His girlfriend then displayed the snake in a jar, which slithered from side to side, it’s tongue darting in the air. She never said a word the entire time we were there, but her dark round eyes had all of us captivated, especially as she paused to roll herself a new marijuana cigarette.

Just then there was a mortar attack and someone shouted out, “Russians!” A loud blast followed, a stunning light, followed by thick and harsh gray smoke. When it cleared, I could see the snake on the ground, its glass jar shattered. Its yellow skin had turned black. The snake was dead and Salil’s girlfriend had disappeared. Salil crouched over the snake and seemed moved by its loss. “It was a good snake,” he said. “Come on,” Rhys Jonathan said. “Let’s leave.”

After the war started, I returned to Viljandi, where I found three Amazon packages outside my door, one of which had already been opened. These were full of organic granola bars and small candied citrus fruits, pears and apples. Foodstuffs that would come in handy during the conflict. Some of it had already disappeared and there were wrappers strewn around. Then my daughter came out of the house, munching on something. “I hope you don’t mind,” she said. “I was hungry.” “Take the boxes and go back into the house,” I yelled. “The Russians are coming!”

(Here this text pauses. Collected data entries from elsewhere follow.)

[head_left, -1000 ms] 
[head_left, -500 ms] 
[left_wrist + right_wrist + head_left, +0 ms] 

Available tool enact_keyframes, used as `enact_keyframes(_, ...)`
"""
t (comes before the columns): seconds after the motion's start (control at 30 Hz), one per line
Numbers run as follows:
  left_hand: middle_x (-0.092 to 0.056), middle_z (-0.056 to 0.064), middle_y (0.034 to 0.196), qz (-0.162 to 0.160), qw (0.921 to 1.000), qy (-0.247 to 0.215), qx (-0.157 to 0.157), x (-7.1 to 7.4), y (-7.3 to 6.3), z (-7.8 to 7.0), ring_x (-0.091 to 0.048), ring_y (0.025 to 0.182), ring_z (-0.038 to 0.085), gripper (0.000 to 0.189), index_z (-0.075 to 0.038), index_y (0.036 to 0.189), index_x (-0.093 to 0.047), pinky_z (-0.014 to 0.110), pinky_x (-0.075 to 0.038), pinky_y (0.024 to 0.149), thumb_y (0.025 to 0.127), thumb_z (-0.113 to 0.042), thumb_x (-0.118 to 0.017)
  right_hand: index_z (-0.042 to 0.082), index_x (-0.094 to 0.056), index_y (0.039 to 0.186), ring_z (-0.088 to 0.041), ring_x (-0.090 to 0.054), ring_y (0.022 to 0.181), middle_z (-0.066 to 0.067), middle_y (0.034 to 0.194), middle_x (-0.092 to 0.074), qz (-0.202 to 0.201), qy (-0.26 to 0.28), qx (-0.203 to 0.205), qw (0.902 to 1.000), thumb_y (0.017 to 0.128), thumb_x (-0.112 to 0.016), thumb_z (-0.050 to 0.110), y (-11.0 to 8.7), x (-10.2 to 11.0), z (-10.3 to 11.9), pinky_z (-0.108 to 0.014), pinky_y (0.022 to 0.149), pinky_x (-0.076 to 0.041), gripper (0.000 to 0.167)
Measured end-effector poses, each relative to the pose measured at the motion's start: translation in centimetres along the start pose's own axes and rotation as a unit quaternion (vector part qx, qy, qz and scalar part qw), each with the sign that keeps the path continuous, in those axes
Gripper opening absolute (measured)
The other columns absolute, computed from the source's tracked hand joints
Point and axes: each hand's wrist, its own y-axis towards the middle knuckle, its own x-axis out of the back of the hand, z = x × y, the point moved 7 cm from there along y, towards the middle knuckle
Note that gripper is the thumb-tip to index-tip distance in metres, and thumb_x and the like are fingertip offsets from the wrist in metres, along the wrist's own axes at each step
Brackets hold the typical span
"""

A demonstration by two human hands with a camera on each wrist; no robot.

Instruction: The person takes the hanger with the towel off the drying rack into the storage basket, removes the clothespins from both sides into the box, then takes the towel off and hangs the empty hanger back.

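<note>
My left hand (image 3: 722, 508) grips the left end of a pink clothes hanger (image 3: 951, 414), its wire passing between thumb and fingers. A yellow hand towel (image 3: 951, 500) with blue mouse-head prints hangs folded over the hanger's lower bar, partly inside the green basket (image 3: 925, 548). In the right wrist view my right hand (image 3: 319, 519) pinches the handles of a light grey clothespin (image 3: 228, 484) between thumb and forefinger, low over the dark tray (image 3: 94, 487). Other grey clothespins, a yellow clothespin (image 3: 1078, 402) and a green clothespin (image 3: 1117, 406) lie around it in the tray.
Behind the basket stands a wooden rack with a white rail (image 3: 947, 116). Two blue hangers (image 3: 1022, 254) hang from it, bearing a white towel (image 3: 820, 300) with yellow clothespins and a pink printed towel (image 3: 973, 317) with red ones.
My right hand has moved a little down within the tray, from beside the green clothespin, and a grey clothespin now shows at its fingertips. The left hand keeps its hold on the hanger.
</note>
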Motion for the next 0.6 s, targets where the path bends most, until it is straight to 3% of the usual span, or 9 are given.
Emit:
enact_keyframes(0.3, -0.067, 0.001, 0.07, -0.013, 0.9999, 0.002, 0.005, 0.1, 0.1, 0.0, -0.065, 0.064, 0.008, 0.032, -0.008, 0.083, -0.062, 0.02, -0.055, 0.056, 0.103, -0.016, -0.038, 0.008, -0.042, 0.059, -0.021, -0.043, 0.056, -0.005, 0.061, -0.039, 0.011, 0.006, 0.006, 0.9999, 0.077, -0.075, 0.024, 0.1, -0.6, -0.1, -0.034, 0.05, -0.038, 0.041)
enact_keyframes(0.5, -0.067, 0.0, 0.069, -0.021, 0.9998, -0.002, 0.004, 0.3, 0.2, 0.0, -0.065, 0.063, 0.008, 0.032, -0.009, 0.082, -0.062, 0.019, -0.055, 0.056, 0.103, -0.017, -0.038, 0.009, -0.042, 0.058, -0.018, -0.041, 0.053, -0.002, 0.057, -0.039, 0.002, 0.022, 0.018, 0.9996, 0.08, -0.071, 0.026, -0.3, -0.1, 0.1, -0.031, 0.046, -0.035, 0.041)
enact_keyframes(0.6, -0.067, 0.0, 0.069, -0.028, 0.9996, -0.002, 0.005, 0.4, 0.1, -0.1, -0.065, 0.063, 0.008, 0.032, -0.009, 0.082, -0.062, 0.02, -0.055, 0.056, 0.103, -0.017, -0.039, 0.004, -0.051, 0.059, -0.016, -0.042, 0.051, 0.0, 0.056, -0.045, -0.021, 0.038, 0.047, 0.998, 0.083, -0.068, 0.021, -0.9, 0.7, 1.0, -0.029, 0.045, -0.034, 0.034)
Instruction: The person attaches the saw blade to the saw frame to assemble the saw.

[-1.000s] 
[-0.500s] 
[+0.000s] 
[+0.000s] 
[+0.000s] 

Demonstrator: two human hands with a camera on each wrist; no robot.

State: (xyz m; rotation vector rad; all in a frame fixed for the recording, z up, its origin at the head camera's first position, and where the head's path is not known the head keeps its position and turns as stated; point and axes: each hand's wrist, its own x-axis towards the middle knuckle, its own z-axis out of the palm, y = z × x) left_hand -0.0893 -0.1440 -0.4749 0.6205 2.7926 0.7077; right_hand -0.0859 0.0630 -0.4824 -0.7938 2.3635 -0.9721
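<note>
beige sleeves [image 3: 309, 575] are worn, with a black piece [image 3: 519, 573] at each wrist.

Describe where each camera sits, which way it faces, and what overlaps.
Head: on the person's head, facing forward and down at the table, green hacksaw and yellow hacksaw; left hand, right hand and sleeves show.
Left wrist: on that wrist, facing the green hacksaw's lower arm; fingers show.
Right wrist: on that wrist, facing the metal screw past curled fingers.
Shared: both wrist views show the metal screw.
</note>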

My daughter retreated into the house and at that moment Rhys Jonathan and Salil arrived on bicycles with a third friend, Kutsukalli, a Dutch-born academic and lover of dogs. “Kutsukalli is an expert on Stalinist interrogation techniques,” Rhys Jonathan said. “He will help us as we organize resistance against the Russians.” I looked up at Salil, who had lost his beloved ass snake, as well as his nightmare hippie girlfriend. We knew they must be avenged and that my daughter and her hoard of granola bars must be protected. Retrieving my bicycle from the wood barn, I mounted it in a cavalier way and we cycled ahead to reconnoitre the enemy.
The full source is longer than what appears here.